Biak (Antaranews Jatim) - Peran perempuan Papua mempunyai posisi sentral dalam keluarga. Ia sebagai istri mitra suami, sebagai ibu rumah tangga, sebagai ibu pendidik utama bagi anak dan sebagai ibu bangsa yang mempersiapkan generasi penerus.
Tidak terkecuali di era globalisasi seperti saat ini. Perempuan orang asli Papua semakin dituntut untuk semakin berperan, semakin cerdas dan arif agar bisa sejalan dengan zaman.

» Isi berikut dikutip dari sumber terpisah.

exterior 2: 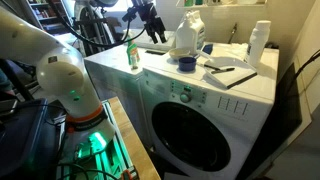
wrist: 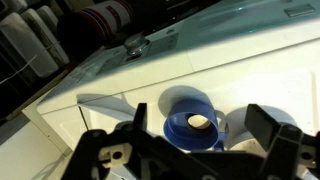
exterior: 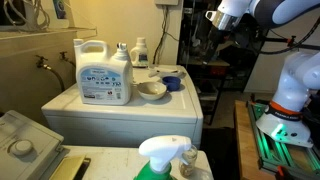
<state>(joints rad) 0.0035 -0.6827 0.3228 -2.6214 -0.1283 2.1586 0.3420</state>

"Dinamika perubahan perempuan Papua di tengah perspektif kemajuan teknologi tidak dapat dihindarkan, setiap perempuan Papua harus arif memanfaatkan kemajuan teknologi informasi modern saat ini," kata Ketua Kelompok Kerja Perempuan Dewan Adat Papua Irene Waromi.

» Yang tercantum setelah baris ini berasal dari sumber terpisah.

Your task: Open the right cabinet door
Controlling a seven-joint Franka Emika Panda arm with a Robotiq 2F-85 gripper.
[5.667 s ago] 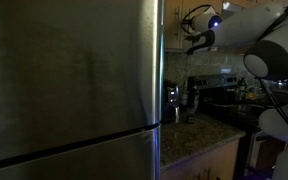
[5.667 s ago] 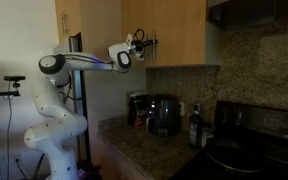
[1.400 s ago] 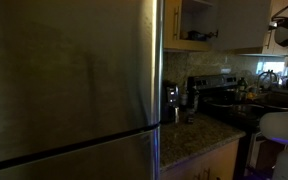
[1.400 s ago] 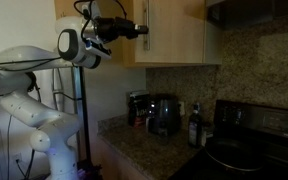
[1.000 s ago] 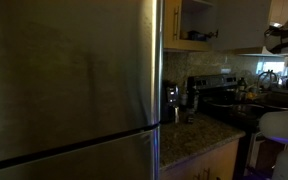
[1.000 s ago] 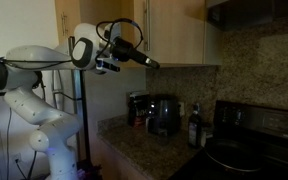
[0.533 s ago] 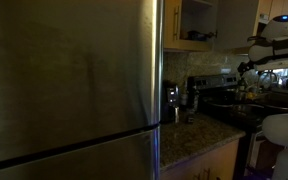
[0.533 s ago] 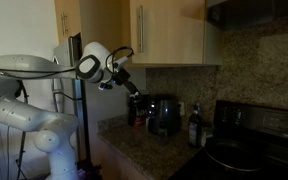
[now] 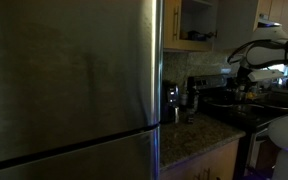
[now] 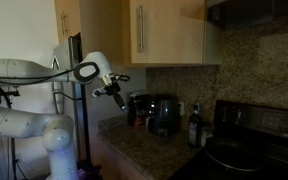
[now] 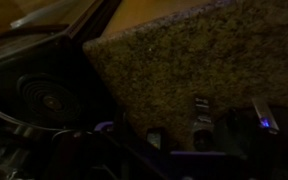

Pada era globalisasi saat ini, lanjut dia, dunia terasa semakin kecil dan dikenal dengan era kesejagatan, di mana sekat-sekat negara sudah mulai hilang.
Ideologi dan budaya negara asing pun akan masuk ke Indonesia dan khususnya Papua tanpa bisa dibendung yang akhirnya mempengaruhi budaya asli. Perempuan sebagai pemegang peran sentral dalam keluarga bisa dengan mudah meninggalkan budaya dan adat lokal setempat.
Diakuinya, Kemajuan era digital dan era internet sekarang telah memberi banyak tantangan kepada perempuan Papua di semua sektor kehidupan.
Selain itu, informasi yang sangat deras tanpa sensor itu juga bisa memberikan dampak negatif bagi perempuan dan juga anak-anaknya.
Menurut peneliti Pokja Perempuan Dewan Adat Papua Imelda Baransano, kemajuan teknologi informasi itu bisa membuat perempuan Papua menjadi korban kekerasan seksual.
Berdasarkan data yang dibeberkan Kepala Dinas Pemberdayaan Perempuan, Perlindungan Anak dan Keluarga Berencana Provinsi Papua, Annike Rawar pada 2017 di Provinsi Papua terdapat 19 kasus kekerasan perempuan dan anak yang dilaporkan, di mana sebagian besar kasusnya merupakan tindakan pemerkosaan terhadap perempuan dan anak di bawah umur.
Pemimpin Daerah
Namun demikian harus diakui, teknologi internet juga memiliki banyak hal positif dan membuka mata banyak perempuan Papua, sehingga semakin banyak mendapat pengetahuan, seperti halnya kaum pria.
Perempuan Papua akan semakin sadar bahwa banyak hal yang dapat dilakukan selain menjadi ibu rumah tangga, karena ia juga dapat menjadi pemimpin di daerah.
Buktinya banyak wanita yang menjadi kepala desa, camat atau kepala distrik, kepala dinas, badan, kantor bahkan saat ini telah ada perempuan Papua yang menjadi pejabat pemerintah sebagai Wakil Bupati Kabupaten Sarmi.
Perempuan Papua, Yosina T. Insyaf serta Prof Yohana Yembise yang saat ini menjabat Menteri Pemberdayaan Perempuan Perlindungan Anak di pemerintahan Presiden Joko Widodo sejak 2014 hingga sekarang juga menjadi bukti peran perempuan Papua semakin menonjol.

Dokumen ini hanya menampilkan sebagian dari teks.